### DESCRIPTION OF THE TASK:
From the line that includes "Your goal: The" to the closing line of the data, please transcribe every line exactly and add nothing.

### COLLECTED DATA:

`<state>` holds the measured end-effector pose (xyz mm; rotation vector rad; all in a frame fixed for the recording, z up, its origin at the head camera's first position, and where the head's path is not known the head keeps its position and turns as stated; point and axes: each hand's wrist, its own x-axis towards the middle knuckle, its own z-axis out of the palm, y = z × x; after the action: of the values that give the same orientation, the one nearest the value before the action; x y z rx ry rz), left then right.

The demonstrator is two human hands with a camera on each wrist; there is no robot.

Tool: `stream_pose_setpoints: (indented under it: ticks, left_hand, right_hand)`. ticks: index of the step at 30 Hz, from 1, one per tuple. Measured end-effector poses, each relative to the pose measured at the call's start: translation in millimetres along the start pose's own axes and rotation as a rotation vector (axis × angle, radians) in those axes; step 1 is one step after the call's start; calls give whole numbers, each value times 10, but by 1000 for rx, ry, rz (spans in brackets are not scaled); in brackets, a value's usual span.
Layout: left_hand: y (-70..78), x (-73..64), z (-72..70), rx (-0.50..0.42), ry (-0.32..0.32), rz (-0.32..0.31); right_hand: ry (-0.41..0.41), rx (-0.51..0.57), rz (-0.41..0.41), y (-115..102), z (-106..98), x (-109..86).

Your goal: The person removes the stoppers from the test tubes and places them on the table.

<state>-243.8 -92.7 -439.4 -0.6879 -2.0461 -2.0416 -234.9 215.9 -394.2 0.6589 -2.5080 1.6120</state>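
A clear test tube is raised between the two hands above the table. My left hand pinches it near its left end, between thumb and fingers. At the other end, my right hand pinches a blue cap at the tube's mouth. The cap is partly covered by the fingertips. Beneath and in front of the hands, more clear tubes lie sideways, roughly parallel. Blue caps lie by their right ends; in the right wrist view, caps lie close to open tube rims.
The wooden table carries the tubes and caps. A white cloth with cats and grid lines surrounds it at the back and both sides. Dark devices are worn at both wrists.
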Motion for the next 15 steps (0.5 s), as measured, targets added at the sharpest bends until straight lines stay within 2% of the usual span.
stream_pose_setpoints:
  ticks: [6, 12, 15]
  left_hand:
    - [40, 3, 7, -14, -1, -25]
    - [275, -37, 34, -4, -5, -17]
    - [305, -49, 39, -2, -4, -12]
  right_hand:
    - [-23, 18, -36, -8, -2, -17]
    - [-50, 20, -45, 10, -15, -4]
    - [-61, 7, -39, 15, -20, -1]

### ANSWER FOR THE TASK:
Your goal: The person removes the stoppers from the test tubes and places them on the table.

<state>-243.8 -92.7 -439.4 -0.6879 -2.0461 -2.0416 -234.9 215.9 -394.2 0.6589 -2.5080 1.6120</state>
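A clear test tube is raised between the two hands above the table. My left hand pinches it near its left end, between thumb and fingers. At the other end, my right hand pinches a blue cap at the tube's mouth. The cap is partly covered by the fingertips. Beneath and in front of the hands, more clear tubes lie sideways, roughly parallel. Blue caps lie by their right ends; in the right wrist view, caps lie close to open tube rims.
The wooden table carries the tubes and caps. A white cloth with cats and grid lines surrounds it at the back and both sides. Dark devices are worn at both wrists.
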Motion for the next 15 steps (0.5 s), as measured, targets added at the sharpest bends until straight lines stay within 2% of the usual span.
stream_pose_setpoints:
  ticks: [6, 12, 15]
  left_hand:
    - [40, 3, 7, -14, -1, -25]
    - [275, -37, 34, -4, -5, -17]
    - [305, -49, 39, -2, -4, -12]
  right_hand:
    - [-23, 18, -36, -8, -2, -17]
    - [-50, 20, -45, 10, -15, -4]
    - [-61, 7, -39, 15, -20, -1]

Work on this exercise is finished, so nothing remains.